Some of the challenges of reducing emissions in line with a net-zero pathway include high upfront costs, price uncertainty in existing schemes and a lack of awareness on everything from low-carbon options for farmers to the climate impact of diets, the report notes.
The UK’s combined agriculture and land GHG emissions were 67MtCO2e in 2018, the CCC says, which could fall to 40MtCO2e by 2035 in the BNZ pathway. This would require a “transformation” in the way that land is used, the report says:
“Around 9% of agricultural land will be needed for actions to reduce emissions and sequester carbon by 2035 with 21% needed by 2050.”

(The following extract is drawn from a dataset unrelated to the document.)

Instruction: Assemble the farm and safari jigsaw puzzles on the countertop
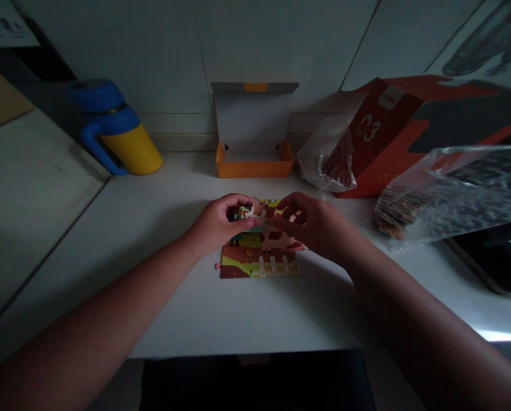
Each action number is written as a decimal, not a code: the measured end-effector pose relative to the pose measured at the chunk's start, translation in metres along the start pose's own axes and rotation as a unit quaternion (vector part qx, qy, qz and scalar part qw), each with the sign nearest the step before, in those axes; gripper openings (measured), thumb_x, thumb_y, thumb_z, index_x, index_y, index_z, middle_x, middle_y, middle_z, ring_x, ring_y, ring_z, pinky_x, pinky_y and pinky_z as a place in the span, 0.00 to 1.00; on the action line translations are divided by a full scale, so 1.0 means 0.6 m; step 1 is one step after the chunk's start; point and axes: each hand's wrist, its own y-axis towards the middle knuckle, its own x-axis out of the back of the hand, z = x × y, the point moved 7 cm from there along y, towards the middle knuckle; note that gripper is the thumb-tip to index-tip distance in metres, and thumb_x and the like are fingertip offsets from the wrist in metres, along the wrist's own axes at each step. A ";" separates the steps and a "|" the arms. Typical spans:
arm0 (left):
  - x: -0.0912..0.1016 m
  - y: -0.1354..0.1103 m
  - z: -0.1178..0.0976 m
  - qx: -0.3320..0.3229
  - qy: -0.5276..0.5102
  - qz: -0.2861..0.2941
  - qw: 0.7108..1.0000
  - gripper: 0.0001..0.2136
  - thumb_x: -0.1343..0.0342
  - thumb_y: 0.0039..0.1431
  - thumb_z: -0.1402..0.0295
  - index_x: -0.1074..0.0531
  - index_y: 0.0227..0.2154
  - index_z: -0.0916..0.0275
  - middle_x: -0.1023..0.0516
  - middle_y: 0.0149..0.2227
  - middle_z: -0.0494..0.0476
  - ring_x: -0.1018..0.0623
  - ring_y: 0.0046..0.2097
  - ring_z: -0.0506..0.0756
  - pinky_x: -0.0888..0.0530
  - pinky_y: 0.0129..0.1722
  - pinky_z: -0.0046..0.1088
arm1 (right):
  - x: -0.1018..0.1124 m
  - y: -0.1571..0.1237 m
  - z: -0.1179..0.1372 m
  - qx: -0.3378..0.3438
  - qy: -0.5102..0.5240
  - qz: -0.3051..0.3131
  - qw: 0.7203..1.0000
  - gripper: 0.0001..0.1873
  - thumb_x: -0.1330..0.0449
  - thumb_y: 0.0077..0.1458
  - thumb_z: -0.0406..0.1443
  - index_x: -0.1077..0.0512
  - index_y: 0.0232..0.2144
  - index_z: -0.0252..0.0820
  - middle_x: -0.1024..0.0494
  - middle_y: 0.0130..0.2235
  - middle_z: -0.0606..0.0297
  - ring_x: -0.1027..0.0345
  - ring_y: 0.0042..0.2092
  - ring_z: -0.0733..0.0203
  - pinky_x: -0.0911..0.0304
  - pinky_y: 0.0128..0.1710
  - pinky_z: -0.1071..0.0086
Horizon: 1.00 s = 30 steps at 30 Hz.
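Note:
A small colourful jigsaw puzzle lies flat on the white table, showing a brown, yellow and green picture with a white fence. My left hand curls over its upper left part, fingers pinched on a puzzle piece. My right hand is over the upper right part, fingers also closed on a piece. The two hands nearly meet above the puzzle's top edge, which they hide.
An open orange box with a raised grey lid stands behind the puzzle. A blue and yellow jug lies at the back left. Two clear plastic bags of pieces and a red carton sit on the right, beside a dark tablet.

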 end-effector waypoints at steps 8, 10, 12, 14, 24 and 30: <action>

This will require “investment of £1.5bn per year by 2035”, the CCC says, but “there will be co-benefits for health and recreation, air quality, flood alleviation and biodiversity”.
At the beginning of this year, the CCC published a report entitled, “Land use: Policies for a Net-Zero UK”, which “set out a comprehensive framework to deliver deep emissions reduction in agriculture and land”.
This framework was designed to deliver other objectives as well – such as adaptation and biodiversity benefits, the new report says. Key elements were endorsed by the UK Climate Assembly in its own report, the CCC adds.
The recommendations in the land-use report “remain valid”, the CCC says, and so they are set out in the new report again.
The CCC suggests that regulations should be strengthened to make sure “low-regret” options are taken up. This includes banning “damaging practices such as rotational burning on peatland and peat extraction” and “ending the sale of peat for horticultural use”. Rules could also oblige “water companies to restore peatland on land they own”, the report adds.
More costly measures require funding, the CCC says. It recommends auctioned contracts – similar to those offered for renewable electricity – or a carbon trading scheme for “afforestation and some agroforestry schemes”. Meanwhile, public funding should be used to “encourage the non-carbon benefits of afforestation” – such as recreation and reducing flood risk – and for peatland restoration.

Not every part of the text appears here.